Saturday, January 08, 2005

More bleakness

Rewind to : February 1994

Is there anything you would like from my house? he asks.
For an infinitesimal amount of time, before the question strikes me as odd, I can feel my mind rush onto the greedy path, ready to covet and request; then it hesitates, and halts.

Reason takes over, and says, now is not the time to be greedy, the question is decidedly odd; why does the ex boyfriend call me up late at night from another country to ask me if there is anything I would like from his house?

“I just wondered” he replies. “Don’t ask; just tell me if there is something you would like to have.”

Again the ugliness steps forward, tentatively; something, some object can be had, something can be mine.

Still, I question him. I’m starting to see the shape of the answer; and when it comes it’s not a surprise, still I turn simultaneously hot and cold.
“I’m leaving. There is nothing for me here”, he says, and the words get caught in his throat, then a blank.

Why is my reaction a wave of pure, searing anger?
“How can you do this to me?” I hear myself yell. I hate him for what he is about to do, for telling me about it, for wanting me to have something of his, a memento of his, after he’s dead. I hate him for wanting me to cry over him. And I despise him, the weak, the unresolved, the undetermined, for wanting to die when life is so good and promising, isn’t life good and promising? It is for me. Why can’t he be more like me? I am hard, and tough, and full of resolve; I am a fighter with a sense of humour. You’ll survive anything, with a sense of humour. Why can’t he do like me and stop being such a crybaby? I am, I have. How can he do that to me?

Eventually the wave subsides and I try to get words through his sobs. An hour, two hours, three, four. I can’t let him get off the phone. I don’t know what arguments I use, perhaps my words are not arguments. In the end, I feel that I have won a battle. I’m so strong, such a great person. I’m the valorous rescuer.

[the recovery mission goes like this: since it is before the advent of cell phones, I scribble his parents’ phone number on a piece of paper and send my mother to the phone box. In halting English she sums up the emergency. They’re there within ten minutes; the rope is cut off the wooden beam in his living room. I hang up. I don’t cry. I apologize to my mother for getting her up in the middle of the night.]

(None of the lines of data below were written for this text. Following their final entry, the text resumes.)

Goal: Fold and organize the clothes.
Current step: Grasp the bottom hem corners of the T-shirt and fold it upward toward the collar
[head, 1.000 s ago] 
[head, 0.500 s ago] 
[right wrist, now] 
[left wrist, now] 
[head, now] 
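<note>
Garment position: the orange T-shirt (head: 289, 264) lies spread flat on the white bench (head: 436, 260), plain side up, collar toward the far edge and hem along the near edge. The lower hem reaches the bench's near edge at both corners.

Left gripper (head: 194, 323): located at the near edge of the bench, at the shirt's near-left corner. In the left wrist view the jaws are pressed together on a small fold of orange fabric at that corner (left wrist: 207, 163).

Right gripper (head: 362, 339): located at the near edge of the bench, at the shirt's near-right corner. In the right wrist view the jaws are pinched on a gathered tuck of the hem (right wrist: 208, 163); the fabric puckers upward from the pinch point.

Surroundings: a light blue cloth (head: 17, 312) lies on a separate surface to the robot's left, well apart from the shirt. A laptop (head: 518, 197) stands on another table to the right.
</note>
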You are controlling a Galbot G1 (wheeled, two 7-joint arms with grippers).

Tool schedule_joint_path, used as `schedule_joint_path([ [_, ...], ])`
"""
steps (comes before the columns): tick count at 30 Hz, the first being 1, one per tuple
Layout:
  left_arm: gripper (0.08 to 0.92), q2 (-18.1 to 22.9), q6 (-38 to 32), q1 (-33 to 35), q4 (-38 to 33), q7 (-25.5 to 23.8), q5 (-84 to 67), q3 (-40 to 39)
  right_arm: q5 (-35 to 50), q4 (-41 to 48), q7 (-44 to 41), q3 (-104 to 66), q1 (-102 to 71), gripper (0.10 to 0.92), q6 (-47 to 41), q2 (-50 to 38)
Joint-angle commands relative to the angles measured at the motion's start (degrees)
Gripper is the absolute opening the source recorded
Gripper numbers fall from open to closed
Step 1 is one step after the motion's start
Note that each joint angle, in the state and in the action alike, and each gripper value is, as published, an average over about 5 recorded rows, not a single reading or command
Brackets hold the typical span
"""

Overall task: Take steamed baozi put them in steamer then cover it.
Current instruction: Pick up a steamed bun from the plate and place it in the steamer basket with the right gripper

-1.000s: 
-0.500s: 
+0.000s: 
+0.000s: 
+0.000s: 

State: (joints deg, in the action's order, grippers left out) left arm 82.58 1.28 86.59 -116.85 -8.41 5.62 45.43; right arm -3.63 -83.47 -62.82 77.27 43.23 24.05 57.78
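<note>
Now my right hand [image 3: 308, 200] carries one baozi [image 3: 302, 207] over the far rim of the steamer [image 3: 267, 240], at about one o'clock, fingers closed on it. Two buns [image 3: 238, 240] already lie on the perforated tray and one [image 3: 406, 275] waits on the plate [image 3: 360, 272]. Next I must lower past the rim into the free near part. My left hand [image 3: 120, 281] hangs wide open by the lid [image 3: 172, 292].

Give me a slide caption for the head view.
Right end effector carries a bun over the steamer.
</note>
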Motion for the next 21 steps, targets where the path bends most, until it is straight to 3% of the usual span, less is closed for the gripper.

It’s been ten years and I have learned. I have learned to not despise and belittle. I have learned of my own foolishness, and incredible vanity. I have learned that I am not tough and determined, not tough at all. Sometimes I too start to wonder what things of mine my friends would like to own; luckily, I have also learned to only call someone who is able to help, not someone who covets and yells, gets angry and self-righteous, and thinks of her/his own comfort first.

Shortly after that night, he burned his bridges with me. I would have done.

People of blogland, I am sorry this blog is becoming so bleak; probably the most depressing thing on the blogosphere. (Although, I can spell and I won’t use cute little lol-like acronyms; so maybe not the most depressing thing.) But this is the way it is. It’s my catharsis. Better than yell at people, shoot pigeons or kick children on public transportation. I don’t know if it gets worse before it gets better. Well, I know it gets worse, but some days I’m not so sure it can get better. When I know for sure I’ll let you know, or pick a tall bridge. In the meantime, please only visit if you’re not tough and if you don’t despise. Alternatively, ignore the cathartic posts and only read stuff about my trips to the supermarket. Next time, I’ll explain how much cocoa there needs to be in milk chocolate to be worth buying. Good night. Love all 12 of you.

2 comments:

Anonymous said...

Why twelve?

Are we a jury?

Vanessa

mc said...

Vanessa - I don't know why 12, it's the number that came to mind.. possibly because it's meant to symbolise perfection, and I wanted to pay a subliminal compliment to the people of blogland?

Fishboy - thank you for the virtual hug!